## To do:
Exactly as written, set down the lines from the top of the entries through the line bearing "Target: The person", with every picture left out.

↓

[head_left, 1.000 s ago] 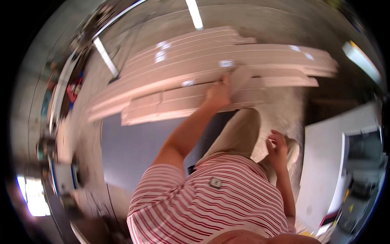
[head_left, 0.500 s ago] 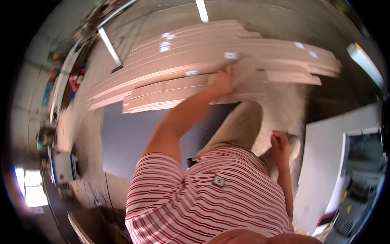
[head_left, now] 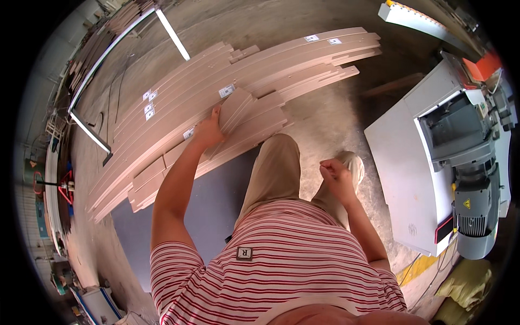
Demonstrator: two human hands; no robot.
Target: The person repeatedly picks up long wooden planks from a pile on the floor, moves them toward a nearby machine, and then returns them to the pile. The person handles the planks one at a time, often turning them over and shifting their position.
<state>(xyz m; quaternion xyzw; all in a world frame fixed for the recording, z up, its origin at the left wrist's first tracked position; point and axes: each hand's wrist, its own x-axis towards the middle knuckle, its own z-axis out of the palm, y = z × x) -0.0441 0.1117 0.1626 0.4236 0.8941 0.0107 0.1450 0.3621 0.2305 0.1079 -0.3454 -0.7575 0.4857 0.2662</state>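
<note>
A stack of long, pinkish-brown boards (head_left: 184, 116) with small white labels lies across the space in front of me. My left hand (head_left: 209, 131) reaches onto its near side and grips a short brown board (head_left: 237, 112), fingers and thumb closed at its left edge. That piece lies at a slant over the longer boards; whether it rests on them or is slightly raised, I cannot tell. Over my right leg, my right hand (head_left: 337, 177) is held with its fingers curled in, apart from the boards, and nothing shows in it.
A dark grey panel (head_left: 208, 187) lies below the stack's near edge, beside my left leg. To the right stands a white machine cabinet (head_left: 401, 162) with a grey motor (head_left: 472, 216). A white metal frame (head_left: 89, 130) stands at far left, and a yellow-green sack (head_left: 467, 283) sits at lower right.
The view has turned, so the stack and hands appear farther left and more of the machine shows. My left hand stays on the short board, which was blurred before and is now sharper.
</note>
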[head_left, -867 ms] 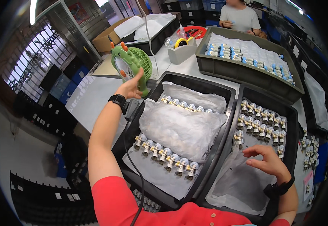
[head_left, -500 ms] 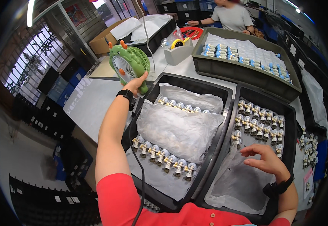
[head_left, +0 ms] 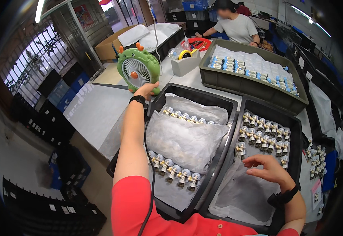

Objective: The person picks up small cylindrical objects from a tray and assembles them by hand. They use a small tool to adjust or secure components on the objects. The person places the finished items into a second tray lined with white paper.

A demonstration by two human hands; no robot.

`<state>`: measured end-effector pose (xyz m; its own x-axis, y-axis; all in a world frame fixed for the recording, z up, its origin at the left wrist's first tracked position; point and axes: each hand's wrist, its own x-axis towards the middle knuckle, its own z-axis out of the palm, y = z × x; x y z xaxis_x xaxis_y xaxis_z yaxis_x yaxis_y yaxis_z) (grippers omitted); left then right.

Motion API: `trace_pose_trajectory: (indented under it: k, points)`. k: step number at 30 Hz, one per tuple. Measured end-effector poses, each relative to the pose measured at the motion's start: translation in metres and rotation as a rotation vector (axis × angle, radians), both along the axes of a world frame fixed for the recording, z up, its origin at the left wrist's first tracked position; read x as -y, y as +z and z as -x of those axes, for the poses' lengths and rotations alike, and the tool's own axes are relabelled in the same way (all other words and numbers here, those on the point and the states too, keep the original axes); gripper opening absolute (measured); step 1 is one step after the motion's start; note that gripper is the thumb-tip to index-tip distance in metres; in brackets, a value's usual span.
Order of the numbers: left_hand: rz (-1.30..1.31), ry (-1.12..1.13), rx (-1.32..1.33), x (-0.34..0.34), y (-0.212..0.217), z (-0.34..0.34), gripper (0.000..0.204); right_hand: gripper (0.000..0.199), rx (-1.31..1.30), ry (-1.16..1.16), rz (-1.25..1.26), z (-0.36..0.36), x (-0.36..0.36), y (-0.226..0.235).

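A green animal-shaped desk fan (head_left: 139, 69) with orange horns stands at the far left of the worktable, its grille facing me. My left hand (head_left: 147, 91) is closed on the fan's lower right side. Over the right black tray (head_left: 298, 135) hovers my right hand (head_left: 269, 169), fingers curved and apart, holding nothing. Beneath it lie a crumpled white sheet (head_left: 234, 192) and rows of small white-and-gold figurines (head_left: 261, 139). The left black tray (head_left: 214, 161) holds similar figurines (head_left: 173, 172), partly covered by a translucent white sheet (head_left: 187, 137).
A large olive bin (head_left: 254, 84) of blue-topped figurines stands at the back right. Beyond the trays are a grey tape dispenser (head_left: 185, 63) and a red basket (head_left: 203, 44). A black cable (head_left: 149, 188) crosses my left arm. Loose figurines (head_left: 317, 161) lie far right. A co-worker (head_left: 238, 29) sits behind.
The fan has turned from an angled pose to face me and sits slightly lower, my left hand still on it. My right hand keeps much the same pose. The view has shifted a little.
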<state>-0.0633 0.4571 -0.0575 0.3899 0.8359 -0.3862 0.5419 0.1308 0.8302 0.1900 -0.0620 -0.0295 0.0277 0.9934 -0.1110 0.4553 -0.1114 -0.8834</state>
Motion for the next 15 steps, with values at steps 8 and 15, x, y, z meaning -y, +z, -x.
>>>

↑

## Exercise output:
[head_left, 1.000 s ago] 
[head_left, 0.500 s ago] 
[head_left, now] 
Demonstrator: two human hands; no robot.
Target: The person repeatedly picks up long wooden planks from a pile on the floor, moves them toward a nearby machine, and then returns them to the pile. The person handles the planks one at a time, often turning them over and shifting their position.

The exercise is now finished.